>>>

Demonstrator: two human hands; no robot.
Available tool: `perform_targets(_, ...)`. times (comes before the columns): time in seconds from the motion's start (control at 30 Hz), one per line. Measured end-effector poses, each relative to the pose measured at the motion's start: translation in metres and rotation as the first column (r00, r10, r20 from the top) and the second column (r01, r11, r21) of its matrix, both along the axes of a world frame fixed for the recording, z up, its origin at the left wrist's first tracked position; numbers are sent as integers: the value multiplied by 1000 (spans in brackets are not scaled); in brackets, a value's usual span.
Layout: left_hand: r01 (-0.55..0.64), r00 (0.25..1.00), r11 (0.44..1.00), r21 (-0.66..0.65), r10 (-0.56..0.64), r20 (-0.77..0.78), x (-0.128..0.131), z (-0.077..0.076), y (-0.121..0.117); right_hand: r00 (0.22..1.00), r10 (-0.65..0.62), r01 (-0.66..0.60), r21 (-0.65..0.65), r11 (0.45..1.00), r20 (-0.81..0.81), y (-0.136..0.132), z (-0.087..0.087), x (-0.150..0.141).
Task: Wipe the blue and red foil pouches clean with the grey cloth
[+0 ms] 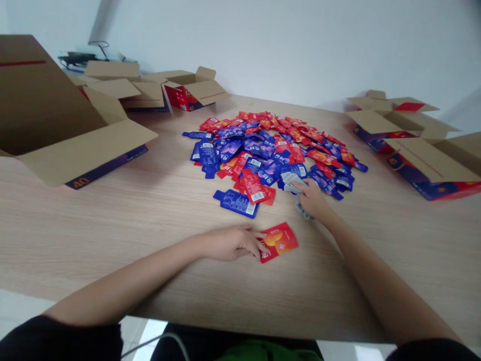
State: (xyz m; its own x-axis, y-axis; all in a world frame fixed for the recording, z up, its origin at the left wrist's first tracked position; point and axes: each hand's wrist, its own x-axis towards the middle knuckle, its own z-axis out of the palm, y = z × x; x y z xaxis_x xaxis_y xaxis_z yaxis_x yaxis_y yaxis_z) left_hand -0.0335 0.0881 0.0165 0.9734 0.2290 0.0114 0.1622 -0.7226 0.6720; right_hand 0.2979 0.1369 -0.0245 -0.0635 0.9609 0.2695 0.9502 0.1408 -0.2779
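Note:
A pile of red and blue flat pouches (276,148) lies spread on the wooden table (150,215). My left hand (231,242) rests on the table with its fingertips pressed on the edge of one red pouch (280,240) lying apart from the pile. My right hand (311,198) is at the near edge of the pile, fingers closed round a grey cloth (291,181). A single blue pouch (236,202) lies just ahead of my left hand.
A big open cardboard box (56,125) stands at the left, smaller open boxes (180,90) behind it. More open boxes (421,145) sit at the right edge. A white wall runs behind the table.

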Motion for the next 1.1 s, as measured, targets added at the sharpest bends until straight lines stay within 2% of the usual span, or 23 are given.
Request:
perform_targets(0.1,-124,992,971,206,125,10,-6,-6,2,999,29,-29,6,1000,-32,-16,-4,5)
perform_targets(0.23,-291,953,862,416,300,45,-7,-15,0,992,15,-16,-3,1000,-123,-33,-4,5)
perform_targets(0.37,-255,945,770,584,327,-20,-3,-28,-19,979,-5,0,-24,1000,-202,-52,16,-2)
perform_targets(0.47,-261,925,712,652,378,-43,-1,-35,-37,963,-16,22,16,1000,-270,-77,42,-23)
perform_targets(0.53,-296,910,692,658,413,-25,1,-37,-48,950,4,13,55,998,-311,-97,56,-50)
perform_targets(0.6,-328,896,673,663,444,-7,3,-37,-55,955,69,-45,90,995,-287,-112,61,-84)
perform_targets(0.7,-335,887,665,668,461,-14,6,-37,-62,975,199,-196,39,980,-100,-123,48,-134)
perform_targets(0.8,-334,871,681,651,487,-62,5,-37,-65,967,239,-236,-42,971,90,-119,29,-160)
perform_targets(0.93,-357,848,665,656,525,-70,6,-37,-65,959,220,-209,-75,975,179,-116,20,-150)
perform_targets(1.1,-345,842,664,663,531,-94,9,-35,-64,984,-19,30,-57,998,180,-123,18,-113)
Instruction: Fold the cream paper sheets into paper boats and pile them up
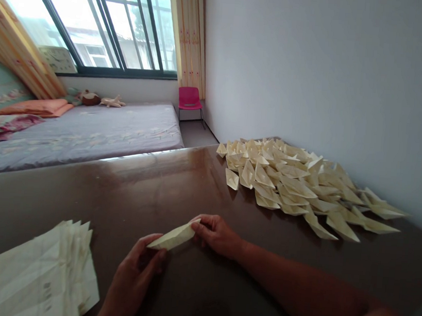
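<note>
A pale yellow folded paper boat [174,237] is held just above the dark brown table, stretched between both hands. My left hand [139,264] pinches its near left tip between thumb and fingers. At the far right tip, my right hand [215,234] grips the paper the same way. Off to the right lies a large heap of folded paper boats [293,176] in the same pale paper. A stack of flat, creased paper sheets [37,271] lies left of my left hand, with small dark print on the top one.
The glossy brown table [150,187] runs up to a white wall [313,68] on the right. Beyond it stand a bed [125,127] with a floral sheet, orange pillows [35,107] and a pink chair [189,99] under the window.
</note>
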`<action>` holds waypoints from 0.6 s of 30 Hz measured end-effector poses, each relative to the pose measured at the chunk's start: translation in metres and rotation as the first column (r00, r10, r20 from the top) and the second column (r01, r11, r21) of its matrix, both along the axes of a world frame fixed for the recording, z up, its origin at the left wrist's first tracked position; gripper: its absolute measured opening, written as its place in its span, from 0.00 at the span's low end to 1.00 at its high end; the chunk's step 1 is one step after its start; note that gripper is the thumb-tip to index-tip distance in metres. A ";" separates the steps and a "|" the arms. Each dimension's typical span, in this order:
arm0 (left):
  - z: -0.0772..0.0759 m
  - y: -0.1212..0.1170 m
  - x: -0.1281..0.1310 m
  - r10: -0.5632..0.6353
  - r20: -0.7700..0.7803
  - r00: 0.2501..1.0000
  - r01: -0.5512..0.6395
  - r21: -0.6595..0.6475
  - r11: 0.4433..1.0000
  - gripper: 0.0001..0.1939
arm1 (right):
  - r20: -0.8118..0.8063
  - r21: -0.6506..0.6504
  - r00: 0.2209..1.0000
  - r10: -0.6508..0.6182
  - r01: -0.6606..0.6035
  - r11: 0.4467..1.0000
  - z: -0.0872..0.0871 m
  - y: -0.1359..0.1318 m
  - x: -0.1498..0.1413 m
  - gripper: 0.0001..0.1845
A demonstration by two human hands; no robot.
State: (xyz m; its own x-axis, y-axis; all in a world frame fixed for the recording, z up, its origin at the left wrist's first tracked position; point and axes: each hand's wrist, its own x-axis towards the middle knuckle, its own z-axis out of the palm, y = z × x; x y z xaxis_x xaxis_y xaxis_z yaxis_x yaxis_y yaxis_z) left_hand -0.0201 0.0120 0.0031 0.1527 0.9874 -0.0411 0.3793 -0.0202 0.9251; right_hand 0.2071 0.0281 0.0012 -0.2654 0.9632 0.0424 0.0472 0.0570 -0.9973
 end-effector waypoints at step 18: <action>-0.008 0.003 -0.003 -0.025 0.038 0.999 0.023 0.052 0.998 0.30 | 0.145 0.595 0.839 -0.524 0.349 0.724 0.044 0.010 0.034 0.06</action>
State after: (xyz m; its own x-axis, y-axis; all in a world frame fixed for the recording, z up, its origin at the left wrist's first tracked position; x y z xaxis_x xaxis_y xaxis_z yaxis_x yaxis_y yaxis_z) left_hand -0.0226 0.0150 -0.0045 0.1773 0.9840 0.0162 0.3425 -0.0771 0.9363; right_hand 0.2416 0.0376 0.0456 0.0960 0.8176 0.5677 0.4749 0.4636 -0.7480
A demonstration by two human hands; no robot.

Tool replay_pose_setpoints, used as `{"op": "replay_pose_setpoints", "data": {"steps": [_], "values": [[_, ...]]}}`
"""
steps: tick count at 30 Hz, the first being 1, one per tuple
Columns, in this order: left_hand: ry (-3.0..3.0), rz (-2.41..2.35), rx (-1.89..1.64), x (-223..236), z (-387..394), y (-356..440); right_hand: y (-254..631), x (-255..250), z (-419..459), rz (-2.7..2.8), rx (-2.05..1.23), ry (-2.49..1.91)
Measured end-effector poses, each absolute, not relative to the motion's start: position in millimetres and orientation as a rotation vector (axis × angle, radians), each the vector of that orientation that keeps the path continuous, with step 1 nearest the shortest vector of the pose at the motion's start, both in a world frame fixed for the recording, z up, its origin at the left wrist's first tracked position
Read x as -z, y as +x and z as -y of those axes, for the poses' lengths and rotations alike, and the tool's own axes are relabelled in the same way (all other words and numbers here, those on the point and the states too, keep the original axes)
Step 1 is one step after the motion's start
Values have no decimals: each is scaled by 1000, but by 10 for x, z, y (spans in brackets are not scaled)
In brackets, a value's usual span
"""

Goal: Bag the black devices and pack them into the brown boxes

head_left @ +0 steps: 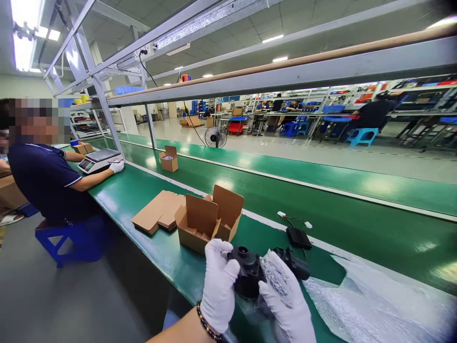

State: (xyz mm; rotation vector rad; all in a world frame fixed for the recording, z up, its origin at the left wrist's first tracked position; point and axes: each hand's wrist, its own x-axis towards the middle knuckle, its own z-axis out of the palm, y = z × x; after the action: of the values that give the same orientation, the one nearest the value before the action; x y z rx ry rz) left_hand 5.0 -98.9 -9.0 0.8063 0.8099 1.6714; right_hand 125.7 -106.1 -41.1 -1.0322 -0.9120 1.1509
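Both hands wear white gloves. My left hand [218,286] is closed around the left side of a black plastic housing [246,274] with a round opening on top. My right hand [287,302] holds its other side, with crumpled clear plastic wrap [276,276] under the fingers. Another black part [298,266] shows just beyond my right hand; whether it touches the hand I cannot tell. Behind it a small black box [299,237] with thin wires and white connectors lies on the green belt table. Clear bubble wrap [378,300] is spread to the right.
Two open cardboard boxes [196,224] stand just beyond my left hand, with flat folded cartons [159,210] to their left. Farther off is a small open box [169,159]. A co-worker [46,176] sits at left by a scale [102,160]. An overhead rail [285,71] crosses above.
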Motion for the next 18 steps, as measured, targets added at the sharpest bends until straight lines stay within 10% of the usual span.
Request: {"op": "replay_pose_setpoints", "data": {"steps": [18], "values": [[1250,-866,-1528,327,1272,-112,1318,284,883,1877,-117,-1013]]}}
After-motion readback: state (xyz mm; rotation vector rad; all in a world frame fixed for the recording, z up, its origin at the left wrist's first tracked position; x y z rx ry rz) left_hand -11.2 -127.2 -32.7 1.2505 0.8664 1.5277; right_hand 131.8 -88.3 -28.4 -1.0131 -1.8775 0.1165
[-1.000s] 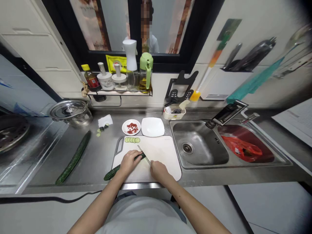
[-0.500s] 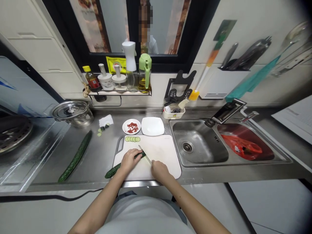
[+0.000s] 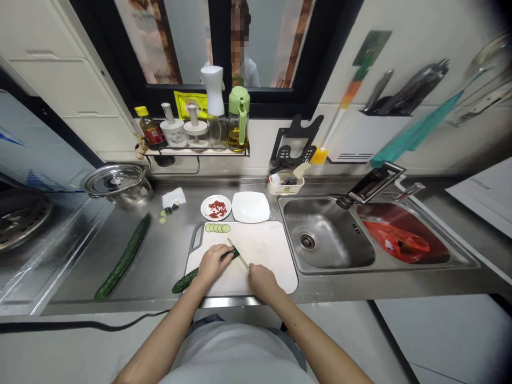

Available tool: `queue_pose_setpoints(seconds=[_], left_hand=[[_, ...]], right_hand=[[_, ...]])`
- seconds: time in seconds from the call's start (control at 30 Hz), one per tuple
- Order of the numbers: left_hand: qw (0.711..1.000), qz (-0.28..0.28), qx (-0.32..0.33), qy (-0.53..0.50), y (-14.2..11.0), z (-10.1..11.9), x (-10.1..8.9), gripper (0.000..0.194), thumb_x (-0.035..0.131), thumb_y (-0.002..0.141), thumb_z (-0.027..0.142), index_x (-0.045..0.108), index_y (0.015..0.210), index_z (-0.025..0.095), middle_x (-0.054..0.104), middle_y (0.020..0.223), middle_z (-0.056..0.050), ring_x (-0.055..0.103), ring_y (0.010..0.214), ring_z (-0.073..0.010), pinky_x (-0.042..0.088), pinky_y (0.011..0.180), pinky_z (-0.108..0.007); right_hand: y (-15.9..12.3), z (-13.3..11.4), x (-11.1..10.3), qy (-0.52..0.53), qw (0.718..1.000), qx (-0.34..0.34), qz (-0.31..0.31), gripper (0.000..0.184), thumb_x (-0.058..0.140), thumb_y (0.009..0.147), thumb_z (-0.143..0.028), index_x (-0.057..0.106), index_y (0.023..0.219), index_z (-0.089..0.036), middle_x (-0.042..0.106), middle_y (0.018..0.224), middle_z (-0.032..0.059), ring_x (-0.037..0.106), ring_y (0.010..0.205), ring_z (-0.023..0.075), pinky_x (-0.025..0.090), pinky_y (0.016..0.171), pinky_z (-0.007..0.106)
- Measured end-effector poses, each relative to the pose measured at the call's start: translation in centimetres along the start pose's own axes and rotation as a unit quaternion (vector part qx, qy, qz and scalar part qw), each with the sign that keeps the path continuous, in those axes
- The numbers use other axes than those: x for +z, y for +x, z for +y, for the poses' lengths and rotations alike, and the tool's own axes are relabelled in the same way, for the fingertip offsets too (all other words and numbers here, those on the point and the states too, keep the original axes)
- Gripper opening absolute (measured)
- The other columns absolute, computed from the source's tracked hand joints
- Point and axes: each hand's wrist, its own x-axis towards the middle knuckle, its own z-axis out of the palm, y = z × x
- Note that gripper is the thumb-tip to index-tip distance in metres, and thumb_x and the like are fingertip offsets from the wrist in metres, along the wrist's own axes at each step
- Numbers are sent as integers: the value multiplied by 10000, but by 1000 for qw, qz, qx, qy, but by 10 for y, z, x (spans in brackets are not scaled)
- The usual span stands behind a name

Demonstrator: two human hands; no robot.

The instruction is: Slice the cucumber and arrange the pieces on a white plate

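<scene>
A white cutting board (image 3: 264, 250) lies on the steel counter before me. My left hand (image 3: 212, 264) is closed over a dark green cucumber (image 3: 184, 280) that lies across the board's left edge. My right hand (image 3: 261, 280) grips a knife (image 3: 238, 255) by the handle; the blade sits across the cucumber's right end, just beside my left fingers. Several cut cucumber slices (image 3: 217, 228) lie in a row at the board's far left corner.
A second whole cucumber (image 3: 124, 257) lies on the counter to the left. Behind the board stand a small dish of red bits (image 3: 216, 207) and a white square plate (image 3: 250, 207). A sink (image 3: 326, 240) is to the right, a lidded pot (image 3: 117, 184) at left.
Almost nothing differs apart from a small shift of the camera. Both hands, the knife and the cucumber stay in the same place on the board.
</scene>
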Motion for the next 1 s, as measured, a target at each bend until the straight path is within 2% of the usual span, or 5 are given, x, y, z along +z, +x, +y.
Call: queue_pose_setpoints(seconds=[0.3,0.67,1.0], left_hand=[[1000,-6,-6,0,0,1,-2,214,563,875,303,695,1037,259,703,994,-33,618,942,-188,474,873,-325],[1000,-10,-11,2,0,3,-3,227,550,880,308,691,1052,262,699,997,-31,611,943,-192,477,866,-328],[1000,-5,-14,-2,0,3,-3,229,558,876,307,693,1054,258,701,1016,-32,619,949,-189,480,876,-330]], right_hand=[[11,-7,-3,9,1000,-1,12,354,346,889,-91,616,1116,-111,680,1040,175,637,1012,225,448,804,297],[-5,4,7,-12,1000,-4,16,287,393,888,-108,610,1076,-109,685,1003,165,653,955,228,450,764,296],[-27,7,1,11,1000,22,-16,307,382,898,-103,611,1102,-97,682,1001,169,638,987,227,425,771,288]])
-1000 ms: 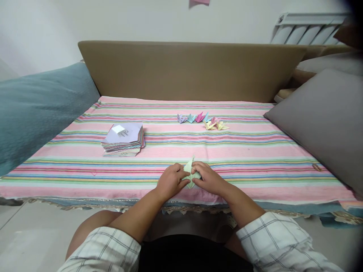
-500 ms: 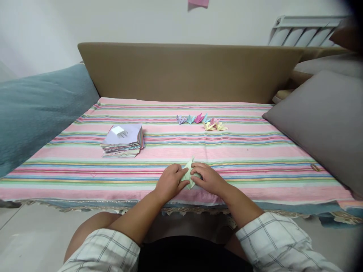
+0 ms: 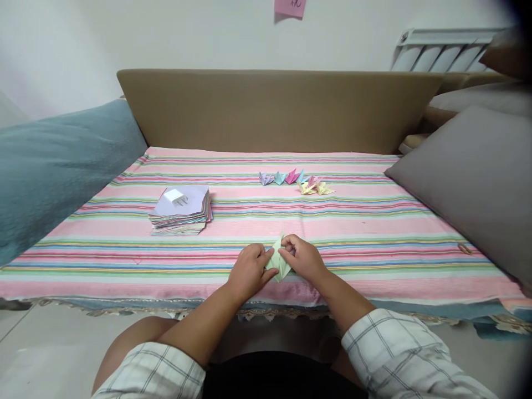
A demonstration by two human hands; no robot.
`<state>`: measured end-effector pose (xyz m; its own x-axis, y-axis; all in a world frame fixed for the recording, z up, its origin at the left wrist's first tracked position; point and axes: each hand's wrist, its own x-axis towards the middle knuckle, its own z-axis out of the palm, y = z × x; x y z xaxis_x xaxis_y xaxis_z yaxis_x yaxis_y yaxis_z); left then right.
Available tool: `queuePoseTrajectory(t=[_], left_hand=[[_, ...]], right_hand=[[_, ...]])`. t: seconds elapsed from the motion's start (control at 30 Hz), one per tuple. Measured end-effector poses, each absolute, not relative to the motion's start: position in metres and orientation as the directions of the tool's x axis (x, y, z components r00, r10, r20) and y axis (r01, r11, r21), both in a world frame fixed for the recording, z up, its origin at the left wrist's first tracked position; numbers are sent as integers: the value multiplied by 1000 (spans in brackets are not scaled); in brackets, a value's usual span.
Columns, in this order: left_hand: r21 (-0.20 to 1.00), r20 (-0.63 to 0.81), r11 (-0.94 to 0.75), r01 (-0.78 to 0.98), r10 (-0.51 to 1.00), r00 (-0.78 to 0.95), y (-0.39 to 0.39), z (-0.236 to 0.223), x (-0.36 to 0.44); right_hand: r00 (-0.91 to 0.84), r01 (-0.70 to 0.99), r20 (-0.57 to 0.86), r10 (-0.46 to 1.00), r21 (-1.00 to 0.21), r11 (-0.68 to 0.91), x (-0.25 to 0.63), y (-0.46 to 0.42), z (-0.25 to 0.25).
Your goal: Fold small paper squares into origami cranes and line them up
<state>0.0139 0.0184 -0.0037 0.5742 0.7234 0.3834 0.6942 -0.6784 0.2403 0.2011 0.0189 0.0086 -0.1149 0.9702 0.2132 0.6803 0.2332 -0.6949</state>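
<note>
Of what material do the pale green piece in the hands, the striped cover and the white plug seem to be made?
The pale green piece: matte paper, most likely, from its thin edges and straight creases.
The striped cover: woven cloth, probably, dull, with soft wrinkles.
The white plug: perhaps plastic, smooth and boxy; its grey prongs may be metal.

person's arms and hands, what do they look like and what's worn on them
The left hand and right hand are bare, without gloves, and no watch or bracelet shows at either wrist. The left sleeve and right sleeve are white with a thin, dark checked pattern, loose and wide, leaving the forearms uncovered.
</note>
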Motion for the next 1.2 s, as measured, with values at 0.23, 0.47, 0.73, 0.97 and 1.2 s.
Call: queuePoseTrajectory(t=[0.23,0.47,0.73,0.97,1.2], left_hand=[[222,371,-674,705,727,578,19,-3,14],[202,386,-698,687,701,599,18,-4,12],[206,382,-682,702,716,584,17,-8,12],[205,339,-653,729,746,573,17,0,16],[158,286,-628,762,768,574,18,1,17]], right_hand=[[-59,729,193,979,-662,174,193,26,10],[-28,743,184,983,-653,143,190,28,9],[4,772,190,982,-625,118,188,28,9],[48,771,191,980,-631,85,186,28,6],[58,699,168,984,-711,80,188,30,8]])
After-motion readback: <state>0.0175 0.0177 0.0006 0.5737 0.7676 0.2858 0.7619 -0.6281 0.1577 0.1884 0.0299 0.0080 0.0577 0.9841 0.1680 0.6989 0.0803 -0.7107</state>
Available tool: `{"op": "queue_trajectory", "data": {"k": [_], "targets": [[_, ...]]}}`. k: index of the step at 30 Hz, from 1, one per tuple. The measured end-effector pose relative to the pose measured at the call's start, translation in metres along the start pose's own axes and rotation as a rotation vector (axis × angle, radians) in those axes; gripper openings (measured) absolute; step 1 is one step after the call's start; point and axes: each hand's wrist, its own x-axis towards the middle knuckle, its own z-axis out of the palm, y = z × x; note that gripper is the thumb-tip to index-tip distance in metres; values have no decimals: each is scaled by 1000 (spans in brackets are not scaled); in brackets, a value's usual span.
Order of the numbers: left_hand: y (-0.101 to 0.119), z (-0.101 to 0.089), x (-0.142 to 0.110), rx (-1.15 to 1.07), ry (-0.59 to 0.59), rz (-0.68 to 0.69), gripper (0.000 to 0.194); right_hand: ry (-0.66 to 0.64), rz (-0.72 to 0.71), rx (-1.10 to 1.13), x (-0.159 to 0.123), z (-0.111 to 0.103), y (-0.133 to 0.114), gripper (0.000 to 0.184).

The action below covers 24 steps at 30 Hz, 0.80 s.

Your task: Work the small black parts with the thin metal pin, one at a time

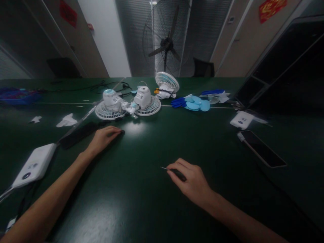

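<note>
My right hand (190, 179) rests on the dark green table (141, 189), its fingers closed round a small black screwdriver (174, 172) whose thin tip pointing left. My left hand (105, 136) reaches further out, fingers bent down onto a small dark object at its fingertips that I cannot make out, beside a black strip (79, 134). Just beyond it lie two small white clip fans (111, 105) (146, 101), face down and partly taken apart. A third white fan (165, 85) stands behind them.
Light blue fan blades (197, 104) and blue gloves (178, 102) lie at the back right. A phone (262, 148) and a white power bank (241, 119) sit on the right; another white power bank (35, 164) with a cable on the left. A big floor fan (165, 44) stands behind.
</note>
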Motion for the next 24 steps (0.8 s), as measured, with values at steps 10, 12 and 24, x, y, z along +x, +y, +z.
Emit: {"op": "queue_trajectory", "data": {"k": [10,12,24], "targets": [[144,55,-16,-316,-409,408,20,35,-15,-23,2,0,-3,15],[157,63,-23,-365,-422,417,17,52,-23,-40,2,0,-3,15],[159,71,-33,-427,-438,270,22,-12,-18,-87,2,1,-5,16]]}}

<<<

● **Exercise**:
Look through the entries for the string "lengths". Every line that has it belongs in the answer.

● **Task output**:
Read x as -z, y as +x and z as -y of those axes, for the poses' lengths and rotations alike, and the tool's own axes are relabelled in the same way (all other words and numbers here, those on the point and the states too, keep the original axes)
- The numbers use other axes than those: x for +z, y for +x, z for +y, for the poses' lengths and rotations alike, and the tool's own axes are relabelled in the same way, for the fingertip offsets too (all other words and numbers here, those on the point and the states too, keep the original axes)

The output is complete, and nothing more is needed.